| PROBLEM TO SOLVE |
Write out every record in full, exactly as written, please.

| Data excerpts |

------------------------------

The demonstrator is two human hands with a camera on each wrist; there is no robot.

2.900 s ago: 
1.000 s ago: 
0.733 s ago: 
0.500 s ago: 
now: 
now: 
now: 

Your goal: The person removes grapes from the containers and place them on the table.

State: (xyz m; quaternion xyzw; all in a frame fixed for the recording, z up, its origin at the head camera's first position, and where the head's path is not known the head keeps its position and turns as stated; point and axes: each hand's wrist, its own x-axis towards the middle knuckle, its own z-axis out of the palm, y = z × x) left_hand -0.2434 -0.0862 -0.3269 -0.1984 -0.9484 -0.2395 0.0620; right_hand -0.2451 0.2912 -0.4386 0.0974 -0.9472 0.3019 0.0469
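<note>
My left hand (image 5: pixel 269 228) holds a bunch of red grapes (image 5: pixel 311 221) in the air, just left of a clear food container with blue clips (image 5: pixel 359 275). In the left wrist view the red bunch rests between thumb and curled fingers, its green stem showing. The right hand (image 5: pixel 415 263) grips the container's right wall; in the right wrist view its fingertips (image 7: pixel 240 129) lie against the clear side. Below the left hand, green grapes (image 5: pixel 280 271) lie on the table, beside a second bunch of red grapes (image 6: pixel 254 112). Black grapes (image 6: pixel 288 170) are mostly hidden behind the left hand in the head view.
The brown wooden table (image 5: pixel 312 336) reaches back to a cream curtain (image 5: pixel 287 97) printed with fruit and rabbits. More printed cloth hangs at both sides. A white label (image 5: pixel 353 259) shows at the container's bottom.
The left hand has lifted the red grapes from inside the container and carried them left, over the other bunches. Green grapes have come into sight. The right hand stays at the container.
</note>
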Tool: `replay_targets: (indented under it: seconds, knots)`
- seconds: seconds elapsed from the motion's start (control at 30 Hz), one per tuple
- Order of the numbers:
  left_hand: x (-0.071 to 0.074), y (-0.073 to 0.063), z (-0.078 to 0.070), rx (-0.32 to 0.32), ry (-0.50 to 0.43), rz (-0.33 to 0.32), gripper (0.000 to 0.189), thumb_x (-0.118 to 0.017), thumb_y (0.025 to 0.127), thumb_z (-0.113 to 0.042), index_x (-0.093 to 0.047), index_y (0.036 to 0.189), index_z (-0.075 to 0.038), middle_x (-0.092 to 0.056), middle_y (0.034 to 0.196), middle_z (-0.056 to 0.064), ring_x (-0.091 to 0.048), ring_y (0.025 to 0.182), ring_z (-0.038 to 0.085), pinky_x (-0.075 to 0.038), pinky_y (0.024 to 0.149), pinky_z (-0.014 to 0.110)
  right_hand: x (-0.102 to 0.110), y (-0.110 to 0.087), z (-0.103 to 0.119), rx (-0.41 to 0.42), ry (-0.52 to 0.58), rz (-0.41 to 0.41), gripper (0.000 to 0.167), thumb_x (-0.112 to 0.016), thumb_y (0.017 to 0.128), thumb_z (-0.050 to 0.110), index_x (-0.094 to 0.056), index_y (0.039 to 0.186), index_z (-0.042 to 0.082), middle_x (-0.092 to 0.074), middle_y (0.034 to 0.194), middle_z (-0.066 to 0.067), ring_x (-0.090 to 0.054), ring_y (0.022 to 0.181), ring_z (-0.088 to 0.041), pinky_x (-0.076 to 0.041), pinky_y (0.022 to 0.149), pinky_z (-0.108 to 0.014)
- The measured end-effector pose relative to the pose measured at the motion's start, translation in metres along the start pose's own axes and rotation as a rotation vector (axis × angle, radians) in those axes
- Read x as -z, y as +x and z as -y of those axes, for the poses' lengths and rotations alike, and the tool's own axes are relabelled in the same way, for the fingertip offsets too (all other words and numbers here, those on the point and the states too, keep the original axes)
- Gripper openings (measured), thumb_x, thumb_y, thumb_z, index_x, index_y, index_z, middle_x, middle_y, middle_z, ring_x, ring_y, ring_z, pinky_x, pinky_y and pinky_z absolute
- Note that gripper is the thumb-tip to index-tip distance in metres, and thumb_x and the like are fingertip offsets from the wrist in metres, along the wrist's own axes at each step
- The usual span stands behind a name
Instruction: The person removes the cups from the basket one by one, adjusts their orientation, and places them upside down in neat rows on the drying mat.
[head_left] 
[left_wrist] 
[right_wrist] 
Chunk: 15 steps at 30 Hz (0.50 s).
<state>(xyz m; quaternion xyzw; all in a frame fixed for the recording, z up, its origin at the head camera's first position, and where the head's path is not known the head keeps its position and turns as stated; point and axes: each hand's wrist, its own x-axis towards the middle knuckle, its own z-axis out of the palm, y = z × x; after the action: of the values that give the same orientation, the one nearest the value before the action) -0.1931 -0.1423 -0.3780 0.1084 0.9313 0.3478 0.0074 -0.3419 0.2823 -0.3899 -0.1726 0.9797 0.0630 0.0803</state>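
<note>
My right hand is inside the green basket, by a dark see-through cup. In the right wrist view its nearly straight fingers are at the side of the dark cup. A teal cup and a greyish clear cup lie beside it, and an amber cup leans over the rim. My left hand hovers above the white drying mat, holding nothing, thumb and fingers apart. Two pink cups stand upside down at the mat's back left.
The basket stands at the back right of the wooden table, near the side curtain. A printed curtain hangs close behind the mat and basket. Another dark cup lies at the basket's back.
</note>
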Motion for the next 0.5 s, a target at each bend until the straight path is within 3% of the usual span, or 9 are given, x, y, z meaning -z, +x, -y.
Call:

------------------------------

| SOLUTION BELOW |
The demonstrator is two human hands with a camera on each wrist; there is no robot.

2.900 s ago: 
1.000 s ago: 
0.733 s ago: 
0.500 s ago: 
now: 
now: 
now: 

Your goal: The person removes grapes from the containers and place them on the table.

State: (xyz m; quaternion xyzw; all in a frame fixed for the recording, z up, its origin at the head camera's first position, and where the head's path is not known the head keeps its position and turns as stated; point and axes: each hand's wrist, its own x-axis towards the middle knuckle, its own z-axis out of the palm, y = z × x) left_hand -0.2434 -0.0862 -0.3269 -0.1984 -0.9484 -0.2395 0.0620; right_hand -0.2451 0.2912 -0.4386 0.0974 -0.9472 0.3019 0.0469
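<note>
My left hand (image 5: pixel 269 228) holds a bunch of red grapes (image 5: pixel 311 221) in the air, just left of a clear food container with blue clips (image 5: pixel 359 275). In the left wrist view the red bunch rests between thumb and curled fingers, its green stem showing. The right hand (image 5: pixel 415 263) grips the container's right wall; in the right wrist view its fingertips (image 7: pixel 240 129) lie against the clear side. Below the left hand, green grapes (image 5: pixel 280 271) lie on the table, beside a second bunch of red grapes (image 6: pixel 254 112). Black grapes (image 6: pixel 288 170) are mostly hidden behind the left hand in the head view.
The brown wooden table (image 5: pixel 312 336) reaches back to a cream curtain (image 5: pixel 287 97) printed with fruit and rabbits. More printed cloth hangs at both sides. A white label (image 5: pixel 353 259) shows at the container's bottom.
The left hand has lifted the red grapes from inside the container and carried them left, over the other bunches. Green grapes have come into sight. The right hand stays at the container.
</note>
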Tool: `replay_targets: (indented under it: seconds, knots)`
- seconds: seconds elapsed from the motion's start (control at 30 Hz), one per tuple
- Order of the numbers:
  left_hand: x (-0.071 to 0.074), y (-0.073 to 0.063), z (-0.078 to 0.070), rx (-0.32 to 0.32), ry (-0.50 to 0.43), rz (-0.33 to 0.32), gripper (0.000 to 0.189), thumb_x (-0.118 to 0.017), thumb_y (0.025 to 0.127), thumb_z (-0.113 to 0.042), index_x (-0.093 to 0.047), index_y (0.036 to 0.189), index_z (-0.075 to 0.038), middle_x (-0.092 to 0.056), middle_y (0.034 to 0.196), middle_z (-0.056 to 0.064), ring_x (-0.091 to 0.048), ring_y (0.025 to 0.182), ring_z (-0.038 to 0.085), pinky_x (-0.075 to 0.038), pinky_y (0.024 to 0.149), pinky_z (-0.014 to 0.110)
  right_hand: x (-0.102 to 0.110), y (-0.110 to 0.087), z (-0.103 to 0.119), rx (-0.41 to 0.42), ry (-0.52 to 0.58), rz (-0.41 to 0.41), gripper (0.000 to 0.167), thumb_x (-0.112 to 0.016), thumb_y (0.017 to 0.128), thumb_z (-0.050 to 0.110), index_x (-0.094 to 0.056), index_y (0.039 to 0.186), index_z (-0.042 to 0.082), middle_x (-0.092 to 0.074), middle_y (0.034 to 0.194), middle_z (-0.066 to 0.067), ring_x (-0.090 to 0.054), ring_y (0.022 to 0.181), ring_z (-0.088 to 0.041), pinky_x (-0.076 to 0.041), pinky_y (0.022 to 0.149), pinky_z (-0.108 to 0.014)
- The measured end-effector pose relative to the pose measured at the motion's start, translation in metres along the start pose's own axes and rotation as a rotation vector (axis × angle, radians) in those axes
- Read x as -z, y as +x and z as -y of those axes, for the poses' lengths and rotations alike, and the tool's own axes are relabelled in the same way, for the fingertip offsets too (all other words and numbers here, those on the point and the states too, keep the original axes)
- Gripper openings (measured), thumb_x, thumb_y, thumb_z, index_x, index_y, index_z, middle_x, middle_y, middle_z, ring_x, ring_y, ring_z, pinky_x, pinky_y and pinky_z absolute
- Note that gripper is the thumb-tip to index-tip distance in metres, and thumb_x and the like are fingertip offsets from the wrist in metres, along the wrist's own axes at each step
- The usual span stands behind a name
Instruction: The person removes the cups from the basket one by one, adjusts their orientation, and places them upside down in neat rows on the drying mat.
[head_left] 
[left_wrist] 
[right_wrist] 
Chunk: 15 steps at 30 Hz (0.50 s).
<state>(xyz m; quaternion xyzw; all in a frame fixed for the recording, z up, its origin at the head camera's first position, and where the head's path is not known the head keeps its position and turns as stated; point and axes: each hand's wrist, its own x-axis towards the middle knuckle, its own z-axis out of the palm, y = z × x; after the action: of the values that give the same orientation, the one nearest the value before the action) -0.1931 -0.1423 -0.3780 0.1084 0.9313 0.3478 0.0074 -0.3419 0.2823 -0.3899 -0.1726 0.9797 0.0630 0.0803</state>
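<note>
My right hand is inside the green basket, by a dark see-through cup. In the right wrist view its nearly straight fingers are at the side of the dark cup. A teal cup and a greyish clear cup lie beside it, and an amber cup leans over the rim. My left hand hovers above the white drying mat, holding nothing, thumb and fingers apart. Two pink cups stand upside down at the mat's back left.
The basket stands at the back right of the wooden table, near the side curtain. A printed curtain hangs close behind the mat and basket. Another dark cup lies at the basket's back.
</note>
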Motion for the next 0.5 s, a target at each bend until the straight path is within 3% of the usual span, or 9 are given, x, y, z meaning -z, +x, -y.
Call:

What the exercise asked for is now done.